Work request:
In the listing below, print exactly the lines from the first through the one that contains "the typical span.".

Data segment:
- - -

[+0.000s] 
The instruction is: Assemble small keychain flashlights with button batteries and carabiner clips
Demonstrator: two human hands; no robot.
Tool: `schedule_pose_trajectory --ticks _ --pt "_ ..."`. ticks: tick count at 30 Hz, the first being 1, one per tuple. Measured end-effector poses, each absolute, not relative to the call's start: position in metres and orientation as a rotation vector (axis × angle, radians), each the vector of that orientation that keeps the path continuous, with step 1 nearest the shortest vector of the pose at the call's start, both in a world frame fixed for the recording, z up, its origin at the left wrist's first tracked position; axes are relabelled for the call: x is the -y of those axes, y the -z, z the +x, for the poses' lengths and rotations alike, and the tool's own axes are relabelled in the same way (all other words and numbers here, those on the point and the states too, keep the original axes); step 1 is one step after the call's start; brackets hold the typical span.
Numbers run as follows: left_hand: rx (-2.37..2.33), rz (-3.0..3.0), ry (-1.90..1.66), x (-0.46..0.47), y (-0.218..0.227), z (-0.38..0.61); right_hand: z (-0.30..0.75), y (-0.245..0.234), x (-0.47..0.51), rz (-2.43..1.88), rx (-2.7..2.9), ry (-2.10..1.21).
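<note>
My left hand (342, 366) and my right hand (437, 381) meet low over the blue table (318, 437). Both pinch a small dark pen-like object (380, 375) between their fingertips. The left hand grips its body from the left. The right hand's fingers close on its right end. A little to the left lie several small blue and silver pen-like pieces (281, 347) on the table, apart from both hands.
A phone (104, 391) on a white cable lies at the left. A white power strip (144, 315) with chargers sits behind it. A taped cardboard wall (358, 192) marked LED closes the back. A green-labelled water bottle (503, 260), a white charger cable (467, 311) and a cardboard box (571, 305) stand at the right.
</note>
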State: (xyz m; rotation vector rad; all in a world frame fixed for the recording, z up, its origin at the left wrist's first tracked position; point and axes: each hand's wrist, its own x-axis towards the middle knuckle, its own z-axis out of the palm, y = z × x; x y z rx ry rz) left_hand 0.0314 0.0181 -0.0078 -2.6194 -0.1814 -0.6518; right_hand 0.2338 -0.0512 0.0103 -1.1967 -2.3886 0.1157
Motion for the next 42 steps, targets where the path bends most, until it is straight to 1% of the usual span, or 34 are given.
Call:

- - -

Solution:
[+0.000s] 
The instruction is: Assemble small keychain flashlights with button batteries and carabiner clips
Demonstrator: two human hands; no robot.
Tool: `schedule_pose_trajectory --ticks _ --pt "_ ..."`. ticks: tick count at 30 Hz, the first being 1, one per tuple. Measured end-effector poses, each absolute, not relative to the call's start: position in metres and orientation as a rotation vector (axis × angle, radians), each the vector of that orientation that keeps the path continuous, with step 1 nearest the shortest vector of the pose at the call's start, both in a world frame fixed for the recording, z up, its origin at the left wrist's first tracked position; axes are relabelled for the call: x is the -y of those axes, y the -z, z the +x, for the poses' lengths and rotations alike, and the tool's own axes are relabelled in the same way (all other words and numbers here, those on the point and the states too, keep the original axes); step 1 is one step after the call's start; brackets hold the typical span.

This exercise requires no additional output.